1:3 Most Gracious, Most Merciful;
1:4. Master of the Day of Judgment.
1:5 Thee do we worship, and Thine aid we seek.
On realizing in our souls Allah's love and care, His grace and mercy, and His power and justice (as Ruler of the Day of Judgement), the immediate result is that we bend in the act of worship, and see both our shortcomings and His all- sufficient power. The emphatic form means that not only do we reach the position of worshipping Allah and asking for His help, but we worship Him alone and ask for His aid only. For there is none other than He worthy of our devotion and able to help us. Then plural "we" indicates that we associate ourselves with all who seek Allah, thus strengthening ourselves and strengthening them in a fellowship of faith.
A passage of the deepest spiritual meaning. Even the humblest man who accepts Faith and does good becomes at once an accepted member of a great and beautiful spiritual Fellowship. It is a company which lives perpetually in the sunshine of Allah's Grace.. It is a glorious hierarchy, of which four grades are specified:
(1) The highest is that of the Prophets or Apostles, who get plenary inspiration from Allah, and who teach mankind by example and precept. That rank in Islam is held by Muhammad Mustafa.
(2) The next are those whose badge is sincerity and truth; they love and support the truth with their person, their means, their influence, and all that is theirs. That rank was held by the special companions of Muhammad, among whom the type was that of Abu Bakr Siddiq.
(3) The next are the noble army of Witnesses, who testify to the truth. The testimony may be by martyrdom. Or it may be by the tongue of the true preacher or the pen of the devoted scholar, or the life of the man devoted to service.
(4) Lastly, there is the large company of righteous people, the ordinary folk who do their ordinary business, but always in a righteous way.
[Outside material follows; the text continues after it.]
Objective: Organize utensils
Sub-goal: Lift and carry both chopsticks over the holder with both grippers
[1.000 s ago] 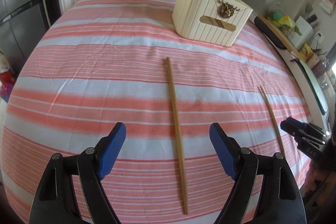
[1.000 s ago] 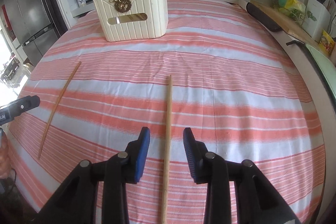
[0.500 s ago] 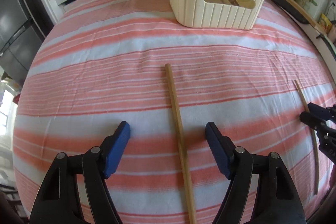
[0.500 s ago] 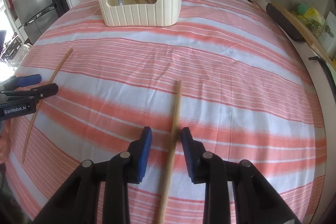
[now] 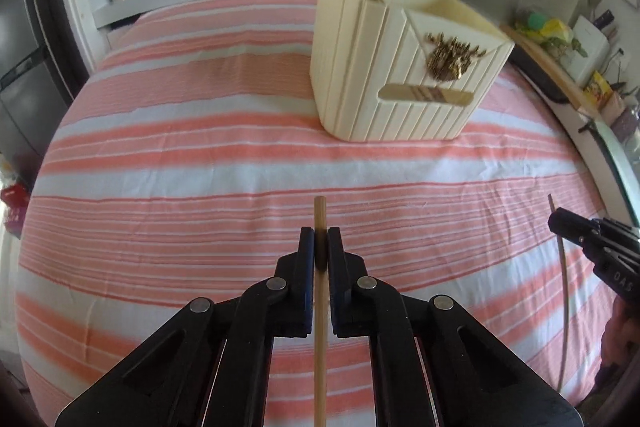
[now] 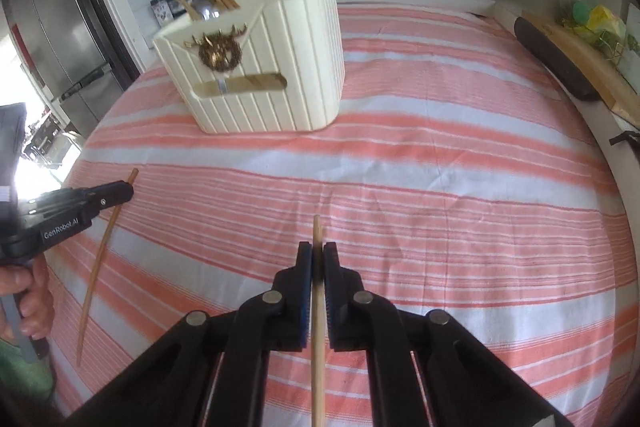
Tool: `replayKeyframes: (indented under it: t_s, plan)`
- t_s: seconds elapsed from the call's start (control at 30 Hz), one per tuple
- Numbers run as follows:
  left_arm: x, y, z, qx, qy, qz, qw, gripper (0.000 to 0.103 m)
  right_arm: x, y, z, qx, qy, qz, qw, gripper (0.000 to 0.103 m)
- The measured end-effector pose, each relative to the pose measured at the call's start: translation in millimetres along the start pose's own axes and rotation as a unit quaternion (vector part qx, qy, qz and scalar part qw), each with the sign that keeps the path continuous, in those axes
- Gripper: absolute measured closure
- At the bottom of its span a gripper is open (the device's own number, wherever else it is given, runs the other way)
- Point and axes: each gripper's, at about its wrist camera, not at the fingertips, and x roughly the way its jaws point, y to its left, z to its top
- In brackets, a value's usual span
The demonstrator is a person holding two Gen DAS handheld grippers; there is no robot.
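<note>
A: Start with the left wrist view. What is the left gripper (image 5: pixel 320 245) doing?

B: Its jaws have just been closing, and now the blue pads clamp a wooden chopstick (image 5: pixel 320 327). The stick runs straight down the middle between the fingers; its blunt end pokes out a little beyond the tips, and the rest passes back under the gripper to the bottom edge.

A: And the holder?

B: The cream ribbed utensil holder (image 5: pixel 400 75) stands upright on the pink-striped tablecloth (image 5: pixel 180 187), well ahead of the tips and a bit to the right. Several chopsticks lean out of its back corner. At the right edge the right gripper shows from the side, closed on a second chopstick (image 5: pixel 565 307).

A: Now the right wrist view.

B: Same picture, mirrored. The right gripper (image 6: pixel 318 251) has also just been closing and pinches its own chopstick, the tapered end sticking out just past the pads. The holder sits ahead and to the left. At the left edge, a hand (image 6: pixel 32 291) carries the left gripper, its chopstick slanting down through the jaws.
</note>
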Motion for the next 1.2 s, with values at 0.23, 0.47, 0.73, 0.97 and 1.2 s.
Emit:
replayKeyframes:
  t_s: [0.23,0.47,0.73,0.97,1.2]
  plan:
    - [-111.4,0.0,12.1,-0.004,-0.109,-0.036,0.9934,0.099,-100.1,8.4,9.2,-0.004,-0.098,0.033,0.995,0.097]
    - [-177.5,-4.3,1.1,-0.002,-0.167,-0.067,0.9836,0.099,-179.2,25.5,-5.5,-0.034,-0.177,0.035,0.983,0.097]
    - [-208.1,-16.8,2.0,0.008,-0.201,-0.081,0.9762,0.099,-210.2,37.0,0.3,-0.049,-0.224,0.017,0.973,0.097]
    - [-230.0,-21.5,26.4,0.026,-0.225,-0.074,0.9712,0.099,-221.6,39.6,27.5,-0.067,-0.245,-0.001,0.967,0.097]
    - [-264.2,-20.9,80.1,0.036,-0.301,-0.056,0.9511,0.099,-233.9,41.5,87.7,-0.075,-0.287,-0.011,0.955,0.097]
They are the rank and file of the beautiful Fellowship, in which each has his place and yet all feel that they derive glory from the common association.
1:6 Show us the straight way,
If we translate by the English word "guide," we shall have to say: "Guide us to and in the straight Way." For we may be wandering aimlessly, and the first step is to find the Way; and the second need is to keep in the Way: Our own wisdom may fail in either case. The straight Way is often the narrow Way, or the steep Way, which many people shun.
By the world's perversity the straight Way is sometimes stigmatized and the crooked Way praised. How are we to judge? We must ask for Allah's guidance. With a little spiritual insight we shall see which are the people who walk in the light of Allah's grace, and which are those that walk in the darkness of Wrath. This also would help our judgement.
1:7 The way of those on whom Thou hast bestowed Thy Grace, those whose portion is not wrath, and who go not astray.
Note that the words relating to Grace are connected actively with Allah; those relating to Wrath are impersonal. In the one case Allah's Mercy encompasses us beyond our deserts. In the other case our own actions are responsible for the Wrath - the negative of Grace, Peace, or Harmony.
Are there two categories? - those who are in the darkness of Wrath and those who stray? The first are those who deliberately break Allah's law; the second those who stray out of carelessness or negligence. Both are responsible for their own acts or omissions. In opposition to both are the people who are in the light of Allah's Grace: for His Grace not only protects them from active wrong (if they will only submit their will to Him) but also from straying into paths of temptation or carelessness. The negative ghayr should be construed as applying not to the way, but as describing men protected from two dangers by Allah's Grace.